I read it somewhere but don't remember where...

so I'm no help!


----------



## Titan1 (Jan 19, 2010)

Loisiana said:


> I read it somewhere but don't remember where...
> 
> so I'm no help!


:--appalled::--evil:.........taps foot......


----------



## Loisiana (Jul 29, 2009)

Titan1 said:


> :--appalled::--evil:.........taps foot......
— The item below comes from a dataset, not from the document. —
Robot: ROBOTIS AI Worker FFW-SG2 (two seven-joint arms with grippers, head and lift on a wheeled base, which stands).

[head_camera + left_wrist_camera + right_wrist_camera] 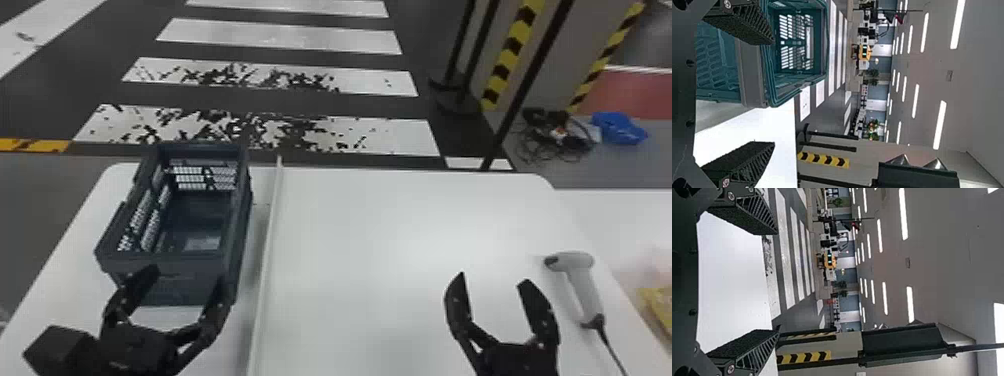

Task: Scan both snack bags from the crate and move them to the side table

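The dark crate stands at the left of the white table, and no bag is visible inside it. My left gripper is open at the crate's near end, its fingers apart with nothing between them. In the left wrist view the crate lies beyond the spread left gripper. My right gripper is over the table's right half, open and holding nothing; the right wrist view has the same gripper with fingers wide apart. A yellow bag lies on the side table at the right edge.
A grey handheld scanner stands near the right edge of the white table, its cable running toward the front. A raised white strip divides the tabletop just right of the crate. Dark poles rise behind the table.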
aw heck, don't get your moobs out of whack.


----------



## BayBeams (Jan 3, 2010)

This is what I found regarding the NOI 2011 location:

The 2011 show will be held at the new “state of the art” Orange County Convention Center, the second largest convention center in the nation. Situated in the heart of Orlando’s tourism district and only 15 minutes away from the Orlando International Airport, the convention center is surrounded by more than 113,000 hotel rooms. Amenities on-site include three full-service restaurants, eight food courts and parking. Its prime location on International Drive will offer exhibitors hundreds of outstanding shopping, dining and entertainment options.


----------



## RedDogs (Jan 30, 2010)

Wow.... will there be a search and rescue dog on site for when people get lost? 

I can't even picture 113,000 rooms. I struggle when we stay somewhere with one floor.


----------



## Titan1 (Jan 19, 2010)

BayBeams said:


> This is what I found regarding the NOI 2011 location:
> 
> The 2011 show will be held at the new “state of the art” Orange County Convention Center, the second largest convention center in the nation. Situated in the heart of Orlando’s tourism district and only 15 minutes away from the Orlando International Airport, the convention center is surrounded by more than 113,000 hotel rooms. Amenities on-site include three full-service restaurants, eight food courts and parking. Its prime location on International Drive will offer exhibitors hundreds of outstanding shopping, dining and entertainment options.


 
Thank you... Now to check out motels in the area!


----------



## sammydog (Aug 23, 2008)

Florida is too far  Going to miss you!


----------



## Titan1 (Jan 19, 2010)

sammydog said:


> Florida is too far  Going to miss you!


I think you should fly in to watch:


----------



## Augie's Mom (Sep 28, 2007)

We need a tech savvy member to setup a live feed for the West Coast.


----------



## sammydog (Aug 23, 2008)

Titan1 said:


> I think you should fly in to watch:


That would be nice! <day dreaming> The NOI was really fun to watch!


----------



## sammydog (Aug 23, 2008)

Augie's Mom said:


> We need a tech savvy member to setup a live feed for the West Coast.


Sounds awesome! Can we strap a camera on Titan??? :curtain:


----------



## Titan1 (Jan 19, 2010)

sammydog said:


> Sounds awesome! Can we strap a camera on Titan??? :curtain:


Wonder what that would look like from his perspective on the go outs....:--crazy::greenboun:greenboun


----------



## BayBeams (Jan 3, 2010)

I am going to go into withdrawals. I've been to the NOI every year since it has been in LB...  (as an observer not an exhibitor)


----------